**Data below:**
________

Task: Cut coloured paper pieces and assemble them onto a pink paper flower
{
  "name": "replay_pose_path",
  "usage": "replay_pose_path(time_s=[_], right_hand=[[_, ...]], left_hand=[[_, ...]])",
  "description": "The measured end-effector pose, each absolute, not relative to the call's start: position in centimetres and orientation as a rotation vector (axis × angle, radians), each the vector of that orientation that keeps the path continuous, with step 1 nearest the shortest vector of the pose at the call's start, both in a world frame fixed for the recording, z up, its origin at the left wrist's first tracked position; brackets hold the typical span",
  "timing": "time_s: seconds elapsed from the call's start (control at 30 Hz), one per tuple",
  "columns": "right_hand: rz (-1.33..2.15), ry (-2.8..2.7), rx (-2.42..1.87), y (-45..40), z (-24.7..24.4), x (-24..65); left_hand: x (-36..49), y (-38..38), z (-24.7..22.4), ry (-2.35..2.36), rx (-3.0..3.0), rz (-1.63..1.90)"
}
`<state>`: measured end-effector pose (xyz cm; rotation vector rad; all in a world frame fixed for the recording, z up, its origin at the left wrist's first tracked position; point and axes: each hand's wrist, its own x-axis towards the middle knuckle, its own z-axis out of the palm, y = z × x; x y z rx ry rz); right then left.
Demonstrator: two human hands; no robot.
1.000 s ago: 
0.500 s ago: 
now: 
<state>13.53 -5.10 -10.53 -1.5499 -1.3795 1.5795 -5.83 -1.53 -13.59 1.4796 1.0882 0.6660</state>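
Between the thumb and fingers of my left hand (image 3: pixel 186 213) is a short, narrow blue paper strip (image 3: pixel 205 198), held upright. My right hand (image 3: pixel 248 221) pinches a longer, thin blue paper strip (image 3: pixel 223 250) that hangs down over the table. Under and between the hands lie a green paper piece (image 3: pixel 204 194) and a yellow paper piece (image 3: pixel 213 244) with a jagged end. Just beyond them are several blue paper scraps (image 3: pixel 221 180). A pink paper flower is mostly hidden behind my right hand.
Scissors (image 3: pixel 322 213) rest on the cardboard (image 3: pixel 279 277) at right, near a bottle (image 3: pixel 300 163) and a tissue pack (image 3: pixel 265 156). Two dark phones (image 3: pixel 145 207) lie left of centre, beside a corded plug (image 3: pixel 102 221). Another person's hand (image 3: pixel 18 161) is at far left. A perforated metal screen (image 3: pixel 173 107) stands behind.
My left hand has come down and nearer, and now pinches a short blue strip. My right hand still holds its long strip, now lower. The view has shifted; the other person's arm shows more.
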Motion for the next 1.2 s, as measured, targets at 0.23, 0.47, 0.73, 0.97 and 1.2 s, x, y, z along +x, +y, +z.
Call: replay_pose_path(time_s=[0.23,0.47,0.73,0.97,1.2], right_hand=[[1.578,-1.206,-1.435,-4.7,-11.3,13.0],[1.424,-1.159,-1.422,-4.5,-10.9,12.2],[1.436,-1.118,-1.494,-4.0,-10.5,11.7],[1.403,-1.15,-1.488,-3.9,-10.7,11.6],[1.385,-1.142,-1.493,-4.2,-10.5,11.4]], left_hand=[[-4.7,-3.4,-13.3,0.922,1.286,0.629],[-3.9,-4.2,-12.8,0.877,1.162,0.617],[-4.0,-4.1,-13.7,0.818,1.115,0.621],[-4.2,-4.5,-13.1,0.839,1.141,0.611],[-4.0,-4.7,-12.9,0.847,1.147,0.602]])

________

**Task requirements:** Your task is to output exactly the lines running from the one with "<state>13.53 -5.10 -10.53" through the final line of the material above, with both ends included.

**Task output:**
<state>13.53 -5.10 -10.53 -1.5499 -1.3795 1.5795 -5.83 -1.53 -13.59 1.4796 1.0882 0.6660</state>
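Between the thumb and fingers of my left hand (image 3: pixel 186 213) is a short, narrow blue paper strip (image 3: pixel 205 198), held upright. My right hand (image 3: pixel 248 221) pinches a longer, thin blue paper strip (image 3: pixel 223 250) that hangs down over the table. Under and between the hands lie a green paper piece (image 3: pixel 204 194) and a yellow paper piece (image 3: pixel 213 244) with a jagged end. Just beyond them are several blue paper scraps (image 3: pixel 221 180). A pink paper flower is mostly hidden behind my right hand.
Scissors (image 3: pixel 322 213) rest on the cardboard (image 3: pixel 279 277) at right, near a bottle (image 3: pixel 300 163) and a tissue pack (image 3: pixel 265 156). Two dark phones (image 3: pixel 145 207) lie left of centre, beside a corded plug (image 3: pixel 102 221). Another person's hand (image 3: pixel 18 161) is at far left. A perforated metal screen (image 3: pixel 173 107) stands behind.
My left hand has come down and nearer, and now pinches a short blue strip. My right hand still holds its long strip, now lower. The view has shifted; the other person's arm shows more.
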Motion for the next 1.2 s, as measured, targets at 0.23, 0.47, 0.73, 0.97 and 1.2 s, x, y, z along +x, +y, +z.
Call: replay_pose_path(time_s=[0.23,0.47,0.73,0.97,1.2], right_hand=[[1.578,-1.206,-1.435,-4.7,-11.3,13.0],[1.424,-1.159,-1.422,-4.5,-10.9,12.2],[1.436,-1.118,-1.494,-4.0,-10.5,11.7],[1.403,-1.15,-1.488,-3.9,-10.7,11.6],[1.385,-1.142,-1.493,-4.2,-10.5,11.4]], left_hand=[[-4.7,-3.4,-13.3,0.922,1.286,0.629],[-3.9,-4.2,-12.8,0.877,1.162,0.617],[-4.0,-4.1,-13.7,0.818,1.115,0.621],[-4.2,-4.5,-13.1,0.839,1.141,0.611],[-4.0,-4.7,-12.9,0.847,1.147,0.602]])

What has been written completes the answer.